Peinture à la cire de Catherine Réault-Crosnier illustrant le poème Une Nuit de Maurice Rollinat.

Il notait aussi ses idées sur de petits carnets qu’il avait toujours dans ses poches durant ses marches. Son ami Gustave Geoffroy le décrit minutieusement :

« Il part, son carnet et son crayon en poche, et c’est comme s’il avait avec lui les albums, les toiles et les couleurs. Il voit tout sur son chemin, mais il ne prend pas tout ce qu’il voit. Il a été frappé par un spectacle, il a choisi son sujet, il est en quête de tous les détails qui s’y rapportent. Il sortira dix fois, cent fois, avant d’avoir épuisé son effort, avant d’avoir réuni les détails essentiels de sa documentation de poète. »

(Gustave Geffroy, « Poète aux champs », Le Figaro – Supplément littéraire du dimanche du 9 février 1889, pages 22 et 23)

Son chemin d’écriture durera toute sa vie. Son champ d’inspiration était immense. Dans son premier recueil, Dans les brandes, paru en 1877 puis en 1883, son écriture est principalement liée à l’observation de la nature durant ses marches dans la campagne ou près d’une rivière. Son originalité est certaine. Il ne nous lasse jamais. Ses déambulations favorisaient chez lui, l’écriture poétique et des trouvailles littéraires comme celles en lien avec les animaux et la nature.
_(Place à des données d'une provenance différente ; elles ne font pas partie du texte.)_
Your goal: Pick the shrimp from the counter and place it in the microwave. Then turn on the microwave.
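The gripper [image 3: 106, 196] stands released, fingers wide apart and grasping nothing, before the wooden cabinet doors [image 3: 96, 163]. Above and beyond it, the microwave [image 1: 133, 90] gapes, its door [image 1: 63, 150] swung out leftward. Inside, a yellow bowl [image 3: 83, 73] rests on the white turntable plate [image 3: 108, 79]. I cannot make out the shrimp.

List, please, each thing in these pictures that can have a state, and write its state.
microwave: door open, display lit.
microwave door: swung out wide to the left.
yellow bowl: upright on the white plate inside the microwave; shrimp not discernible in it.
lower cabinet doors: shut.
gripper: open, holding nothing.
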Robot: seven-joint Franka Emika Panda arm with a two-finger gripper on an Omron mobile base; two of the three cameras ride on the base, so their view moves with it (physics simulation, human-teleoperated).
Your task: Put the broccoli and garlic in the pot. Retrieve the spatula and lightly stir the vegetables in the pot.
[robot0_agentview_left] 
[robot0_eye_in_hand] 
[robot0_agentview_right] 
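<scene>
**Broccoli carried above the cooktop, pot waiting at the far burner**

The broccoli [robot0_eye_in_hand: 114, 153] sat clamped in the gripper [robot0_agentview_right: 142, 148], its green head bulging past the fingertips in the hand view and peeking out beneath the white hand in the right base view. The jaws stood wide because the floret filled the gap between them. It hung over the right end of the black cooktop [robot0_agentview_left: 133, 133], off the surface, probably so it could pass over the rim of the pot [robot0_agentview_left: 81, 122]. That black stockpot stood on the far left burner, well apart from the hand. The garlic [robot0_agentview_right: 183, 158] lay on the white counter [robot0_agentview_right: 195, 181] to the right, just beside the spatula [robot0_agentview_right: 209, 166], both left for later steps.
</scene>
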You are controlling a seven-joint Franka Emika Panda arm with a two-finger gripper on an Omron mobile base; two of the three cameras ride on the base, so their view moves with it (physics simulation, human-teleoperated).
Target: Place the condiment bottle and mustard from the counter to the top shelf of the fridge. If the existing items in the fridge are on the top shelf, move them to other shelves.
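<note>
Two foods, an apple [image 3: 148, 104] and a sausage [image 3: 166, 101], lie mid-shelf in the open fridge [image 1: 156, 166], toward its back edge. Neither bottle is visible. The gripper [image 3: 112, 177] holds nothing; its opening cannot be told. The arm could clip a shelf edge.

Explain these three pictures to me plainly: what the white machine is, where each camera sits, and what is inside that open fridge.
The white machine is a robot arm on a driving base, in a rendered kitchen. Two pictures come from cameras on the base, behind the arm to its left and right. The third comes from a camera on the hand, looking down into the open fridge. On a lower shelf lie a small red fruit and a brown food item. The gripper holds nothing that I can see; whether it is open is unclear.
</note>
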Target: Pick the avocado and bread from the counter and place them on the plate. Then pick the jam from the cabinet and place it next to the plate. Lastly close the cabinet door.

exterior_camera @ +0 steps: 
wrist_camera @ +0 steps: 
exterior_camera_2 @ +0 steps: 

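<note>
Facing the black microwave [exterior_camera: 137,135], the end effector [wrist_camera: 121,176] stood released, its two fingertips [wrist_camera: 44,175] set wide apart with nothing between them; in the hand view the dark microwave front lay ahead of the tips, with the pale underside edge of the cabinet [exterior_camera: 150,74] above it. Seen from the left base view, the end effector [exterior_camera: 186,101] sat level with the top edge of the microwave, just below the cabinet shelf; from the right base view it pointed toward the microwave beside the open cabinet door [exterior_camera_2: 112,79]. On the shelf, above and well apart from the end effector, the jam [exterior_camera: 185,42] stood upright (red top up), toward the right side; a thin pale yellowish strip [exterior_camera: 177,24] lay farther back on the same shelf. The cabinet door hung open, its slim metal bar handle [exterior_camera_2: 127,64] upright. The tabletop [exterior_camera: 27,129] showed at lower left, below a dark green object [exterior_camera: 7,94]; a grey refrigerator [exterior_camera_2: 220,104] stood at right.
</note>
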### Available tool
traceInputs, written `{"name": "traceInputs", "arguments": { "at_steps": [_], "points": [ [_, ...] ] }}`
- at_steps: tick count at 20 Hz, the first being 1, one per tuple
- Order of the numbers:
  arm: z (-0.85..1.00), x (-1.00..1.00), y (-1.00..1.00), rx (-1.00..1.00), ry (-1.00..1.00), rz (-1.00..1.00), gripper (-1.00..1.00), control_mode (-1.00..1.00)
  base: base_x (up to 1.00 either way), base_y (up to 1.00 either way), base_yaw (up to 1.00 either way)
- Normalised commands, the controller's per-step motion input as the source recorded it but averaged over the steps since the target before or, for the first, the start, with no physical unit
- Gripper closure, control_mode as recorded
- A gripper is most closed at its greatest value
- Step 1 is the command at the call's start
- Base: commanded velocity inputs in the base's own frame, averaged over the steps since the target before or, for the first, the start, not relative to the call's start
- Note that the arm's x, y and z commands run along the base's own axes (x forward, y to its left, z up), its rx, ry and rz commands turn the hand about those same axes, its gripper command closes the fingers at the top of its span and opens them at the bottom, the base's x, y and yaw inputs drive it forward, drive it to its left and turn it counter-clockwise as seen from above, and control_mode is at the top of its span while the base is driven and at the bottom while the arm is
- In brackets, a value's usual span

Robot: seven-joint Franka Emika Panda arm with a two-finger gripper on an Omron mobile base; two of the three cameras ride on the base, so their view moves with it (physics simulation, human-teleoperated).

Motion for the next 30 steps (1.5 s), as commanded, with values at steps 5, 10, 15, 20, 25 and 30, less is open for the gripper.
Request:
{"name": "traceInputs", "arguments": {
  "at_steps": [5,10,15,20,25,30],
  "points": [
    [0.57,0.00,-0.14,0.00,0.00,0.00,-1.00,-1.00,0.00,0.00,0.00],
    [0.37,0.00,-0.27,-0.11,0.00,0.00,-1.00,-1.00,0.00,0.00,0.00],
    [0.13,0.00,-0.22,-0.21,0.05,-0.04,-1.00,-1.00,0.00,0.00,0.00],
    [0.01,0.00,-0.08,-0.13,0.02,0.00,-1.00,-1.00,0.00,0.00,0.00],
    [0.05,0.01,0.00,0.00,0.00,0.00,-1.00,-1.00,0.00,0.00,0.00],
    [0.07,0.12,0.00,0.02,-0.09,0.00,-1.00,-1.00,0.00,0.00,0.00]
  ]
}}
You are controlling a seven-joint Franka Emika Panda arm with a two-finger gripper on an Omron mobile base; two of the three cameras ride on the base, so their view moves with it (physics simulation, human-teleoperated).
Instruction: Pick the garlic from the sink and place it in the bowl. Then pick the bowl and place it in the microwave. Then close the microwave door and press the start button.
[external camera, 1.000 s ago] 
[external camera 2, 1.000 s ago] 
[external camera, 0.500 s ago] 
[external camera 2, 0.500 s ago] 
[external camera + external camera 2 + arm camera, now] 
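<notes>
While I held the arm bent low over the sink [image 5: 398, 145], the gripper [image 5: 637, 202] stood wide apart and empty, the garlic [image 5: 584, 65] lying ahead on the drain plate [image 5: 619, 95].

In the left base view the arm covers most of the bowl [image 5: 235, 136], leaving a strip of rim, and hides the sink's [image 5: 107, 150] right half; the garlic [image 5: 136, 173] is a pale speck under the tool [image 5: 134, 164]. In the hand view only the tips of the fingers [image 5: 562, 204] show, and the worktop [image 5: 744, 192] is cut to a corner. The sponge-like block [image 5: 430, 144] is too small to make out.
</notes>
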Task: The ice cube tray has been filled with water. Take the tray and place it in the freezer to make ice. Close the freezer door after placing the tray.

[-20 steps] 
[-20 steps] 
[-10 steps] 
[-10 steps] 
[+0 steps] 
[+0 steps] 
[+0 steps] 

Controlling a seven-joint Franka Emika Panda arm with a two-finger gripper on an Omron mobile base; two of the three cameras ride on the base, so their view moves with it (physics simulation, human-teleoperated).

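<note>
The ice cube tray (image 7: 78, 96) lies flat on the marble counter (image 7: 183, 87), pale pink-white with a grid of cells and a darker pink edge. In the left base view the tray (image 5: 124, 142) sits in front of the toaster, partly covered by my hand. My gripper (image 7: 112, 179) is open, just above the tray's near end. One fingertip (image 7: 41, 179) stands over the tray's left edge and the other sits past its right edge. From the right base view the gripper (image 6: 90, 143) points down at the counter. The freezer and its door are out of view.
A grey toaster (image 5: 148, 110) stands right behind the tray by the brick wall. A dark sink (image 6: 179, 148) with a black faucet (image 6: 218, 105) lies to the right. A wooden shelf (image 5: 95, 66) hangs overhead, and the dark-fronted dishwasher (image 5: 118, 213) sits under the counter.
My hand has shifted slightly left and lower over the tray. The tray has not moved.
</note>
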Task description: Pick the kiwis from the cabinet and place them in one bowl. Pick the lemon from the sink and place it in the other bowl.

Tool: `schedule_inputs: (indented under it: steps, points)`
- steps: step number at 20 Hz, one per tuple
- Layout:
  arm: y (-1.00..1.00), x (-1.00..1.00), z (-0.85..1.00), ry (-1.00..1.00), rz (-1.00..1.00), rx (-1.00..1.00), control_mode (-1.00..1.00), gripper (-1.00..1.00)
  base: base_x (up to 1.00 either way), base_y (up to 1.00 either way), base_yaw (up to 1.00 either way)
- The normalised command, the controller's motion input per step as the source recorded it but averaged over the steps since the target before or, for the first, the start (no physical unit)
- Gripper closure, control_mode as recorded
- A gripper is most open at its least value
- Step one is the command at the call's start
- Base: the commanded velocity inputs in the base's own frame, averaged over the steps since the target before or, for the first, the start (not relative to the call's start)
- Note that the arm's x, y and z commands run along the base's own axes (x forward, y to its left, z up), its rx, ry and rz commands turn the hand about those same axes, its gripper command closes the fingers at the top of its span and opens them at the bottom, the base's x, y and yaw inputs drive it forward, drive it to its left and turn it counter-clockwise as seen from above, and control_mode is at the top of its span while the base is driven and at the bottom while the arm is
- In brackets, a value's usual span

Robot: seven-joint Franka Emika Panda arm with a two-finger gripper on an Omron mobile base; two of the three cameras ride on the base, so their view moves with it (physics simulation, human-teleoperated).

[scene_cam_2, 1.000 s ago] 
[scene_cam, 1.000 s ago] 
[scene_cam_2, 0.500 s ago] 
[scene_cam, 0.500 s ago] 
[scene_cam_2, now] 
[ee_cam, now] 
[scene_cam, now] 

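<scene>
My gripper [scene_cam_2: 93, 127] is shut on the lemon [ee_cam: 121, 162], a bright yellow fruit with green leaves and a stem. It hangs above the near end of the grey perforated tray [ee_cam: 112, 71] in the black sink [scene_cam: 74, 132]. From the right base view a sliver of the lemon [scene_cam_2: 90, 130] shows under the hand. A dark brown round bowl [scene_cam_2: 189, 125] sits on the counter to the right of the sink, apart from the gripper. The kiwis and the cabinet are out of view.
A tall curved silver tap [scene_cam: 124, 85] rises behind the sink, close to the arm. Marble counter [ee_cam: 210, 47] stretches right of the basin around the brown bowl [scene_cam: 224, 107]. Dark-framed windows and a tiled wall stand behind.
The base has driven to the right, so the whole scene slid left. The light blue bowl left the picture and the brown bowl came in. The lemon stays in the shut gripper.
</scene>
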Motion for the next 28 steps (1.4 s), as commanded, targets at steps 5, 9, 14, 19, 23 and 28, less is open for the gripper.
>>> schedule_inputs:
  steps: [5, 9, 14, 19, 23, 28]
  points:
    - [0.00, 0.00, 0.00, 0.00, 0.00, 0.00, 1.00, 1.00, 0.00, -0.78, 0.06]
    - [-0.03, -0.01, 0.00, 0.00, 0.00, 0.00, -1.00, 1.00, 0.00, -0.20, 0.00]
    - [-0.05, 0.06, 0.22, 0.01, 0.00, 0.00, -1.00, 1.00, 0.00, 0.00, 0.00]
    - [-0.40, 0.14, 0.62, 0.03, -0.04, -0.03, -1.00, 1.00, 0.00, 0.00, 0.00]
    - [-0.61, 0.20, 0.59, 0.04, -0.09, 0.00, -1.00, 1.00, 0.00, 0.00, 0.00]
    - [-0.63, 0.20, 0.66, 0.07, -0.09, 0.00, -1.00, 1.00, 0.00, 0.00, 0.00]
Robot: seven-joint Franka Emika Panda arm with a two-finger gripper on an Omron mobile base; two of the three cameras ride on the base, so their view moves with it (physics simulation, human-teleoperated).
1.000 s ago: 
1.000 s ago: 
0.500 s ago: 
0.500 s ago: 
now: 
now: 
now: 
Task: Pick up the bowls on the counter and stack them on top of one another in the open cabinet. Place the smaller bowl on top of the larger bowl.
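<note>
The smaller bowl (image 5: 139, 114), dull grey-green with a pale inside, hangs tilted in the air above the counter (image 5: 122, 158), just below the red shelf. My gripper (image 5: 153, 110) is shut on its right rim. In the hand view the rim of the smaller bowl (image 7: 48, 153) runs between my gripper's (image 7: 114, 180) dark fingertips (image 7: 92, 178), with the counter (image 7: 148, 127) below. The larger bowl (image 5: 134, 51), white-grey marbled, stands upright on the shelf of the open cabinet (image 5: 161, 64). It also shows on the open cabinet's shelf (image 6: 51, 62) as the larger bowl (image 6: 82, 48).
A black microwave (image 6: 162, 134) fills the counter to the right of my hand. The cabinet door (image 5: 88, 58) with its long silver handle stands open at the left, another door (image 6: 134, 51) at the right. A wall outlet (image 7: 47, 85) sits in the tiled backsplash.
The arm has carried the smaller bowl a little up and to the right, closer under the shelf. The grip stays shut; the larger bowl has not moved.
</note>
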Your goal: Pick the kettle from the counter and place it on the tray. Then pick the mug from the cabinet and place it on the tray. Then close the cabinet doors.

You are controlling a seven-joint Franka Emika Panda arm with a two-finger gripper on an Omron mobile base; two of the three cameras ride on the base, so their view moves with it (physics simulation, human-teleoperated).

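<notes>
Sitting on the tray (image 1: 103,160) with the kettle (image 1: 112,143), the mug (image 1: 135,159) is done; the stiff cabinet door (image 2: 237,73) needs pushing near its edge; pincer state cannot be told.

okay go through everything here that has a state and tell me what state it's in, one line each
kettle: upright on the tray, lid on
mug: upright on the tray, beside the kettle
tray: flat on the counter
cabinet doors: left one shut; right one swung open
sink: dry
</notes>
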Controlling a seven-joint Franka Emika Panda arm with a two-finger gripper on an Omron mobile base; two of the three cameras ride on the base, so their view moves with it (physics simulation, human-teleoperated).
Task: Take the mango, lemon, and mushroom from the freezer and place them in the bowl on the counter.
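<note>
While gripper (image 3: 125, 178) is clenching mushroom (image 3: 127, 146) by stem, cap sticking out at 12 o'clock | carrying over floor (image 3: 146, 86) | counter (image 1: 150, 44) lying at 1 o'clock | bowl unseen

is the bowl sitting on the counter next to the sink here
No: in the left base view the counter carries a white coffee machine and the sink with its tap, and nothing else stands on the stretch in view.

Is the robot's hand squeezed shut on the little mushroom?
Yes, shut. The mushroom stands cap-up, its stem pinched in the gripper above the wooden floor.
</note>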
Il remâchait ses idées en marchant puis il les lâchait sur le papier d’une manière bien rythmée, maintenant ainsi l’attention du lecteur comme dans son poème de vingt-trois quatrains, « A travers champs » dont voici deux extraits :

A TRAVERS CHAMPS

Hors de Paris, mon cœur s’élance.
Assez d’enfer et de démons :
Je veux rêver dans le silence
Et dans le mystère des monts.

Barde assoiffé de solitude
Et bohémien des guérets,
J’aurai mon cabinet d’étude
Dans les clairières des forêts.
(…)

Debout, la bergère chantonne
D’une douce et traînante voix
Une complainte monotone,
Avec son fuseau dans les doigts.

Et je m’en reviens à la brune
Tout plein de calme et de sommeil,
Aux rayons vagues de la lune,
Ce mélancolique soleil !

(Dans les brandes, 1883, pages 10 à 16)

Peinture à la cire de Catherine Réault-Crosnier illustrant le poème A travers champs de Maurice Rollinat.

En 1871, adulte, il monte à Paris. Il est introduit dans les divers milieux artistiques. Il côtoie des poètes tout d’abord dans les cafés, les brasseries puis au cabaret du Chat Noir où il hypnotisait, ensorcelait le public par son art de la mise en scène qui l’a aidé à être célèbre. Il garda toujours son style très dynamique, personnel, étant à la fois au piano, chantant, déclamant.

Si les poèmes de Maurice Rollinat sont portés par l’emprise de la musique, sa voix étonnante, fascinante et presque impossible à reproduire, restait toujours en correspondance avec sa musique, rythmée comme ses pas. Seule la chanteuse Yvette Guilbert a eu grâce aux yeux du poète pour sa mise en valeur musicale de ses poèmes. Régis Miannay nous présente les impressions d’Yvette Guilbert face à l’artiste, poète et chanteur Rollinat : « elle voit en lui un "personnage de contes d’Hoffmann" et l’appelle "Le Paganini des cordes vocales" ». L’expression du visage, les gestes, la voix de Rollinat, (…) étaient associées et lui permettaient de traduire des émotions intenses, mais variées. » (Régis Miannay, Maurice Rollinat, Poète et Musicien du Fantastique, page 306)

Rollinat a fait la connaissance de nombreux poètes et artistes reconnus dont certains sont devenus ses amis tels Charles Buet, Barbey d’Aurevilly, Sarah Bernhardt et tant d’autres.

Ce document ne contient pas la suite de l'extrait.